Negotiating Austin Tice Freedom

Negotiating Austin Tice Freedom

Intercepted Assad Emails Show How Intervention Threats Could Save Austin Tice
Obama just sealed the fate of Tice and Sotloff
Do Not Free Austin Tice

The French newspaper Le Figaro reported that the U.S. State Department is negotiating Austin Tice freedom with the Assad regime who was kidnapped in 2012. What those negotiations entail is a mystery.

Unlike the U.S. negotiating with the Taliban or AQ for the release of Americans, in this instance the U.S. holds no one in custody the Assad regime wants or would care for. In other words, this is no Bergdahl-style swap.

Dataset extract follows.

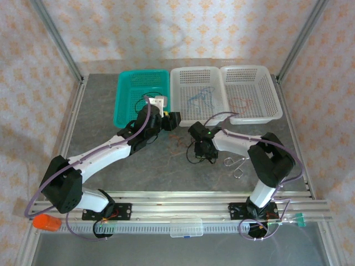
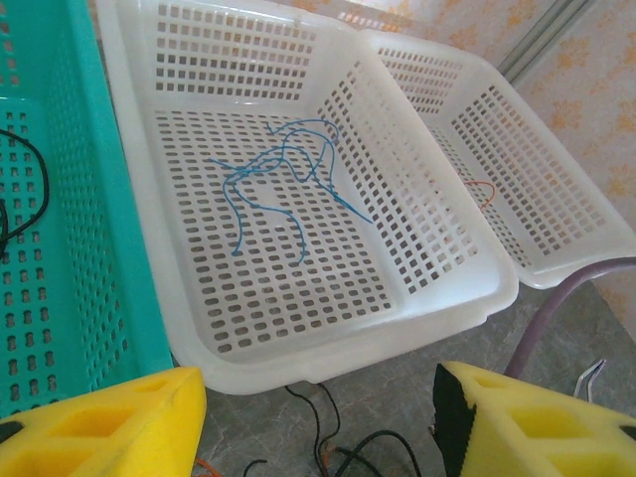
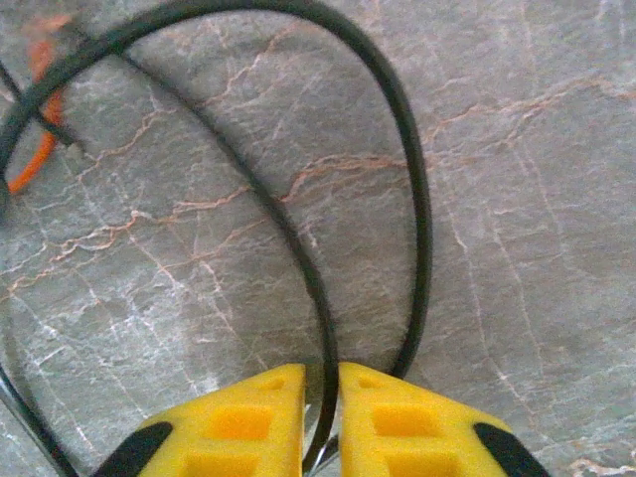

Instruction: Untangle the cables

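The left end effector (image 2: 318,397) hangs open and empty just in front of the middle white basket (image 2: 298,363), which holds the blue cable (image 2: 283,179). A red-orange cable (image 2: 481,189) lies in the neighbouring white basket (image 2: 556,270) to its right. In front of the middle basket, the right end effector (image 3: 321,393) is pinched closed on a black cable (image 3: 402,169) looping over the marble tabletop (image 3: 517,248), with an orange strand (image 3: 40,109) beside the loop

Arms (image 1: 105,152) white, black joints; purple cables (image 2: 547,313); yellow hand fingers (image 2: 109,427)
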Controlling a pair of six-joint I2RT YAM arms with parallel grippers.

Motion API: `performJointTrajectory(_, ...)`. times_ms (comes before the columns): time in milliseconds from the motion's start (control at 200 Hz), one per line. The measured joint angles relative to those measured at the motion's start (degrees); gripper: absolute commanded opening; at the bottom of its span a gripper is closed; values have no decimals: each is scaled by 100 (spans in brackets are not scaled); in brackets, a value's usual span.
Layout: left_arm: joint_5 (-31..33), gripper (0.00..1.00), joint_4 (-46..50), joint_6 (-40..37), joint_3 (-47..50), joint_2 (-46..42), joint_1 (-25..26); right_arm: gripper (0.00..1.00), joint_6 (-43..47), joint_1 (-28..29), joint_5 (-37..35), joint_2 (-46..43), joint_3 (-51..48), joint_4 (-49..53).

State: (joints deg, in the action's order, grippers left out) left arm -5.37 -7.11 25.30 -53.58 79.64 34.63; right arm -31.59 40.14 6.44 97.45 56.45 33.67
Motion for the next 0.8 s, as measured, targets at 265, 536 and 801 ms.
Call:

What are Assad’s demands for freeing Austin Tice who was taken illegally?

Here is a list Assad may seek from a weakened Obama administration willing, based on its history of negotiations, to give much for so little.

  • Assad will demand the normalization of the U.S.-Syrian relations. He will ask for the U.S. Embassy in Damascus to be re opened with its full pre-war personnel levels and to re-open the Syrian Embassy in Washington, which played more the role of a spy station than a diplomatic mission.
  • Short of full normalization, the regime will also demand a high-level visit by Secretary John Kerry or even Secretary Ash Carter to Damascus and a photo op to show the world Assad has US backing.
  • The regime will additionally seek guarantees the U.S. will halt all military aid to the moderate Syrian opposition, to include congressional funding and training by U.S. Special Forces.
  • The regime will attempt to impose upon the U.S. State Department for the U.S. President to deliver a pro-Assad speech or statement similar to the one John Kerry made on his own when he proposed the U.S. Government had no choice but to negotiate with the Assad regime.
  • The Assad regime will seek as well that all aerial spying against Syria be halted immediately and that all evidence collected by the U.S. demonstrating the criminality of the regime that would warrant an international tribunal for crimes against humanity be either destroyed or delivered to the regime.
  • In return for one or more of the above, Austin Tice gets his freedom.

While we all want to see Austin back home safe with his family, what Assad is bargaining for has deep repercussions upon the well-being of thousands if not millions of people as well as on the geo-political balance of the region. Giving-in to the demands of international terrorists able to upset U.S. strategic interests is not a smart move.

Any outcome from these negotiations will embolden the Assad regime to kidnap more Americans in the future. Rewarding a kidnapper for his crime is a greater crime.

667 days to go with Obama in the White House. Until then, we are all at the mercy of his horrible negotiating skills.